Je dois toujours demander à mes collègues et aux personnes que je rencontre ailleurs de baisser leur masque pour me parler, tout en respectant la distance sociale bien sûr. Je n’ai pas le choix. Il y a plein de personnes qui ont ce réflexe de baisser le masque à chaque fois qu’ils veulent me parler, d’autres pas. ça fait partie de cette nouvelle réalité de tous les jours.

D’ailleurs, comme je parle très bien, les gens oublient parfois que je suis malentendante, et oublient de faire un effort, je dois souvent leur rappeler de parler lentement, de répéter…
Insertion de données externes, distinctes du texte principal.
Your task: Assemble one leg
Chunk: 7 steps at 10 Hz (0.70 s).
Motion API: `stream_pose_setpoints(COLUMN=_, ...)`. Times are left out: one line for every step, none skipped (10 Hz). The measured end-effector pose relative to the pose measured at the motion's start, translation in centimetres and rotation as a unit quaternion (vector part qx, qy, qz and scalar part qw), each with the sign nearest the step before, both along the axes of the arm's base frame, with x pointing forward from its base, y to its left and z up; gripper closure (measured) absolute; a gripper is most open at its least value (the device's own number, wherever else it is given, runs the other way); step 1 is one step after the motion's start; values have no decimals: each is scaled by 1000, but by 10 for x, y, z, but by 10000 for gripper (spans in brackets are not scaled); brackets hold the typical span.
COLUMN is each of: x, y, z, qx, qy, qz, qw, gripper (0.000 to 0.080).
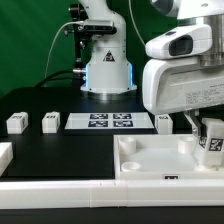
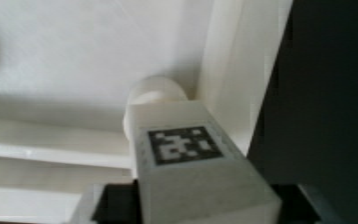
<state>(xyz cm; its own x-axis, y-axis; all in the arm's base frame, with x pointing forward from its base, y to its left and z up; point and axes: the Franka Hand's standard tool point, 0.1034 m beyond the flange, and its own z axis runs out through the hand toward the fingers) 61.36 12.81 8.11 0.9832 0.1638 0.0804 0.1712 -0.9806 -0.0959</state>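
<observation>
My gripper (image 1: pixel 207 135) is shut on a leg (image 1: pixel 211 143), a small white block with a black-and-white tag, and holds it over the far right corner of the large white tray (image 1: pixel 150 160) in the exterior view. In the wrist view the leg (image 2: pixel 185 150) fills the middle, its narrow end pointing down at the tray's rim (image 2: pixel 229 60). The dark fingers (image 2: pixel 114 200) press both its sides. Three more legs stand on the black table: two at the exterior view's left (image 1: pixel 16 123) (image 1: pixel 51 122) and one (image 1: pixel 165 122) by the marker board.
The marker board (image 1: pixel 110 122) lies flat in the middle of the table. The arm's base (image 1: pixel 105 65) stands behind it. A white rail (image 1: pixel 60 190) runs along the front edge, and a white piece (image 1: pixel 4 153) sits at the exterior view's left edge.
</observation>
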Motion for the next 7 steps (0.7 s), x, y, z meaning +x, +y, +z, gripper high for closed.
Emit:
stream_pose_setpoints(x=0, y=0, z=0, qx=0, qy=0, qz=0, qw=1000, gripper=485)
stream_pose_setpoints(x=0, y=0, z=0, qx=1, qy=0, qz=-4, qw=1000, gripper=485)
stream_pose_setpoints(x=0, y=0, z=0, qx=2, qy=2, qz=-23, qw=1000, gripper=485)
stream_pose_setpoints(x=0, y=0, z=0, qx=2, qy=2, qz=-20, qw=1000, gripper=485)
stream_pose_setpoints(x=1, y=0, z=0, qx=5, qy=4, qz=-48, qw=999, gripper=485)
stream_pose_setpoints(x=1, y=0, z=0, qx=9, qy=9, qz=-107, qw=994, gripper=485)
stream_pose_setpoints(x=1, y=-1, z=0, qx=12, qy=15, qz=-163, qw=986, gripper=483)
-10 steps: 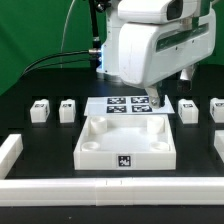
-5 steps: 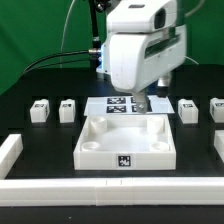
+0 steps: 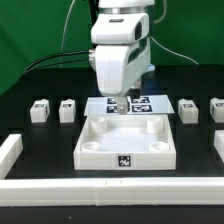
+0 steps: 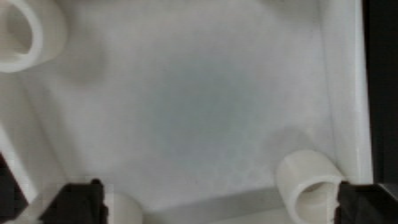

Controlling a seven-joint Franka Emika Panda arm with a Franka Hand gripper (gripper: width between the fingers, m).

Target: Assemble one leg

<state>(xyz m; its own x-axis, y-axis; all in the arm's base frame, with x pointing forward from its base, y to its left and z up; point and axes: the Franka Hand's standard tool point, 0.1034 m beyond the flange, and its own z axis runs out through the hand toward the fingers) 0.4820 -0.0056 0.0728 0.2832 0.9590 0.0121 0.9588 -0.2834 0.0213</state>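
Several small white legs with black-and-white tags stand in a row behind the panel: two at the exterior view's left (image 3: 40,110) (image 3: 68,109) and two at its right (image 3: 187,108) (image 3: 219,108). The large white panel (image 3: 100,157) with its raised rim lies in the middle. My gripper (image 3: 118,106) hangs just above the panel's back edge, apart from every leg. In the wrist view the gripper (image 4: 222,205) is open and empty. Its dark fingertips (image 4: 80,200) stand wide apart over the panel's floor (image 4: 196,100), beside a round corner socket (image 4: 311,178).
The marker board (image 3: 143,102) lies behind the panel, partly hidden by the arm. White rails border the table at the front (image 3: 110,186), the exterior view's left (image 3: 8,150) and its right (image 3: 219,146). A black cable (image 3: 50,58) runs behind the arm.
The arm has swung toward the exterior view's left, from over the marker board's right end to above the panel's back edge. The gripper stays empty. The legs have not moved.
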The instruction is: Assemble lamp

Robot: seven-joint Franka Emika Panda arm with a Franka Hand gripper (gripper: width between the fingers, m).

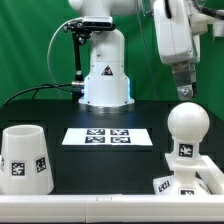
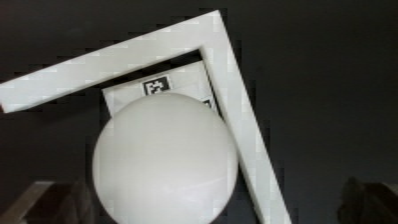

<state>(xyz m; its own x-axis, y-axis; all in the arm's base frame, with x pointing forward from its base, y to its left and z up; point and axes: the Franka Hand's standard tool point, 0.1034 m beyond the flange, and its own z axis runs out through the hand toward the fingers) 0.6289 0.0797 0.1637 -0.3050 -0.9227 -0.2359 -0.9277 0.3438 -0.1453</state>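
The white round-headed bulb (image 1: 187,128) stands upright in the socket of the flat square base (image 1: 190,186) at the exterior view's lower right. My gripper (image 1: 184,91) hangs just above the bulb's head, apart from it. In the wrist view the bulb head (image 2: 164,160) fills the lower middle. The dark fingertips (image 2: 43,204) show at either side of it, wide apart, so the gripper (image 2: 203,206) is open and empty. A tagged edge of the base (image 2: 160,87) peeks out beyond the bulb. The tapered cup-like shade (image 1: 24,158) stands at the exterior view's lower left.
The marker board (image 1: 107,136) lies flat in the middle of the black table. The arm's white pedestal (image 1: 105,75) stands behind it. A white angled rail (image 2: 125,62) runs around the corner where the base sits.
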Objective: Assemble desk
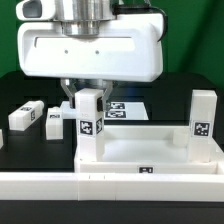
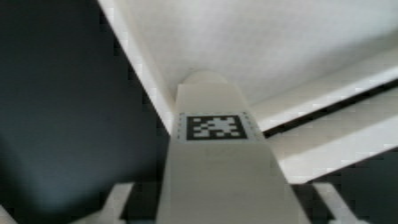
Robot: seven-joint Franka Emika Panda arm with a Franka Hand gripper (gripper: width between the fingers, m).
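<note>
Tool [image 1: 82,102] tight around upright leg [image 1: 90,125] (long axis vertical), at slab [image 1: 150,147] corner.

A plain green backdrop [image 1: 195,40] is seen behind, evenly lit, and a black table [image 1: 165,105] is spread below.

Leg [image 2: 217,165] end (wrist view) cropped
</note>
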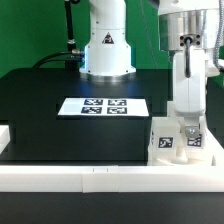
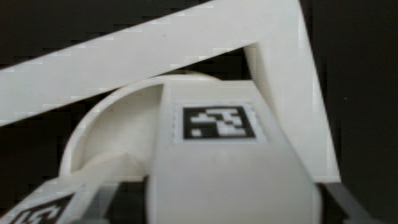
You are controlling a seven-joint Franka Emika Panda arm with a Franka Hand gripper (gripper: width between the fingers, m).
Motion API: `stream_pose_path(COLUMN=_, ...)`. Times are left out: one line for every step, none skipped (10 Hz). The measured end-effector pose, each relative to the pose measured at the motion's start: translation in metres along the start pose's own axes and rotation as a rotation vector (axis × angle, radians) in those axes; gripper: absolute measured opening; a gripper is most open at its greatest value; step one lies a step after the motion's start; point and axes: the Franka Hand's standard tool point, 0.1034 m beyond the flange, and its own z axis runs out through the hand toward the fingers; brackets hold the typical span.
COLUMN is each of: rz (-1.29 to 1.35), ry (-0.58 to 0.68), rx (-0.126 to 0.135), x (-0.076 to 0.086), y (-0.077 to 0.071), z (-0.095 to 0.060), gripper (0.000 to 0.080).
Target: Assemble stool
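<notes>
The Panda arm comes down near-vertically at the exterior view's right, its white wrist and gripper (image 1: 186, 128) pointing straight at the table (image 1: 60, 110), low over the front right corner of the black work surface. The fingers (image 1: 181, 126) reach down onto a white stool leg (image 1: 188, 140), which stands upright between them; the jaws sit partly closed with the leg filling the gap, so the gripper appears to be clamped on that leg. In the wrist view the same stool leg (image 2: 222, 150) fills the middle of the picture as a broad white block with a black-and-white square tag (image 2: 219, 122) on its face, and dark finger pads (image 2: 107, 195) flank its lower part on both sides. Behind the leg lies the round seat (image 2: 134, 120), a thick white disc whose curved edge shows just past the leg; whether leg and seat touch cannot be told. In the exterior view the white block at the corner, with a tag on its near face, looks like the seat (image 1: 165, 140) pushed against the border rails (image 1: 120, 176), though its round shape is not clear from there. The rails meet in a corner (image 2: 267, 50) right behind the seat in the wrist view. The marker board (image 1: 104, 106) lies flat near the table's middle, well apart from the gripper, in front of the arm's base (image 1: 107, 55).
</notes>
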Motion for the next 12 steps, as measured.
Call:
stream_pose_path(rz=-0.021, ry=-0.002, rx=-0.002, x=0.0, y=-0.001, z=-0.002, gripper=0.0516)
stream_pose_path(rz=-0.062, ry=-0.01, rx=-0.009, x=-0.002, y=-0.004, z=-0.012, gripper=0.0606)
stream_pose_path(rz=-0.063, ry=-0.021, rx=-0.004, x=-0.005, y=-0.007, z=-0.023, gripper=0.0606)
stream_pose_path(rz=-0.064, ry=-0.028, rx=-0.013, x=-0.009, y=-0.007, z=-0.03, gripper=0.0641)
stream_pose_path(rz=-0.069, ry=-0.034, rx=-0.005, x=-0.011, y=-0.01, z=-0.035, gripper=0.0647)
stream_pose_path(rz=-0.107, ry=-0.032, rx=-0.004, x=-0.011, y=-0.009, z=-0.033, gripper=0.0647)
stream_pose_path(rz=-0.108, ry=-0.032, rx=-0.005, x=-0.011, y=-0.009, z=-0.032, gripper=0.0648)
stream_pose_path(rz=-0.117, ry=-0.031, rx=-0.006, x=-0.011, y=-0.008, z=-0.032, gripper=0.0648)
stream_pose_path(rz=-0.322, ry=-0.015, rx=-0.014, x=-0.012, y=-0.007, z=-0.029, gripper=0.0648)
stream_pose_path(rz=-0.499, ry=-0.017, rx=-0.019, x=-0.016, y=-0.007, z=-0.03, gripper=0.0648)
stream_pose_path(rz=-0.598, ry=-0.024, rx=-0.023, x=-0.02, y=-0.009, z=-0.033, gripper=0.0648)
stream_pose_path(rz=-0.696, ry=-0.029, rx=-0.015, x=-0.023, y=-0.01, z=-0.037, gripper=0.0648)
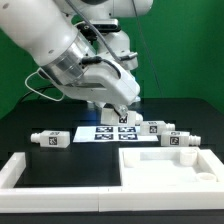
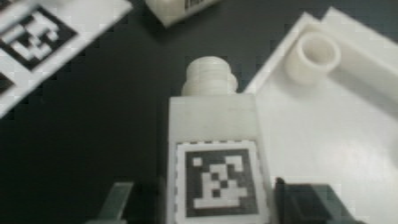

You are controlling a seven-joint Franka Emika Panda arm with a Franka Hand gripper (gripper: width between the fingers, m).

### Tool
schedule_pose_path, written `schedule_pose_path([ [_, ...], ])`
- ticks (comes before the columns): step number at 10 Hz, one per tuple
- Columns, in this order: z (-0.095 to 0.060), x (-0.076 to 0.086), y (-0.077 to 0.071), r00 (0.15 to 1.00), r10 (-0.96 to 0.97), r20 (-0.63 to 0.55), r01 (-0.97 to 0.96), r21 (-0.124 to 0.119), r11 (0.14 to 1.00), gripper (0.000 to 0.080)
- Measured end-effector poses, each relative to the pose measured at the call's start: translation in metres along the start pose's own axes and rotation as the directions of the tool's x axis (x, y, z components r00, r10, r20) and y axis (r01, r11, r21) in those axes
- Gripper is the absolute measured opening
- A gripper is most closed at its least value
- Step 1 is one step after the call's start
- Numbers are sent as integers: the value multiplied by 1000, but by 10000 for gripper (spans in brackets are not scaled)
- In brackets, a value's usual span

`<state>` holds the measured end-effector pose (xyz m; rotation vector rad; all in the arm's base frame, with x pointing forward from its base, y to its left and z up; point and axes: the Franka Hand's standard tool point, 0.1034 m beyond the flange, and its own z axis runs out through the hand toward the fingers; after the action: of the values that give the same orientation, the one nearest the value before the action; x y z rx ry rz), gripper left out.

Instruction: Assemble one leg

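In the wrist view a white leg (image 2: 214, 125) with a black-and-white tag lies on the dark table, its rounded peg end pointing away from the gripper. My gripper (image 2: 210, 205) is open and straddles the leg's tagged end. One finger (image 2: 118, 200) stands on each side with a small gap to the leg. In the exterior view the gripper (image 1: 121, 114) is low over the table behind the marker board, and it hides this leg. Other legs lie at the exterior view's left (image 1: 52, 140) and right (image 1: 155, 128) (image 1: 178, 140).
The large white tabletop piece (image 1: 165, 168) lies at the front right; its corner with a round socket (image 2: 317, 52) is close beside the leg. The marker board (image 1: 108, 132) lies in the middle (image 2: 45, 40). A white rim frame (image 1: 25, 175) runs along the front left.
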<state>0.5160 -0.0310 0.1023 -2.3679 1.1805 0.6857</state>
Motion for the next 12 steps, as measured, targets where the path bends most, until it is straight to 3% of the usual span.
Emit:
schedule_pose_path([
  [2, -2, 3, -9, 991, -10, -135, 11, 5, 1000, 284],
  [3, -5, 1, -27, 970, -59, -237, 52, -35, 998, 284],
  [4, -13, -5, -58, 940, -124, -318, 120, -32, 992, 284],
  [6, -25, -10, -108, 821, -286, -495, 264, -115, 958, 284],
  [8, -16, -9, -102, 776, -263, -573, 257, -94, 962, 284],
  [9, -16, -9, -110, 729, -255, -635, 270, -76, 960, 284],
  [10, -10, -12, -111, 705, -264, -659, 283, -79, 956, 284],
  [11, 4, -17, -117, 637, -313, -704, 318, -130, 939, 284],
  [12, 25, -29, -129, 584, -402, -705, 363, -216, 906, 284],
])
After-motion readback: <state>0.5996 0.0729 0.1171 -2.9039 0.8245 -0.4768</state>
Parfois je craque, je dois l’avouer, mais je n’ai pas trop le choix, je tiens bon. De manière générale, notre société a un peu tendance à minimiser les difficultés auxquelles font face les personnes malentendantes, c’est dur. Et il suffit qu’une vendeuse baisse son masque spontanément pour me parler quand je lui dis que je suis sourde pour que je retrouve le sourire.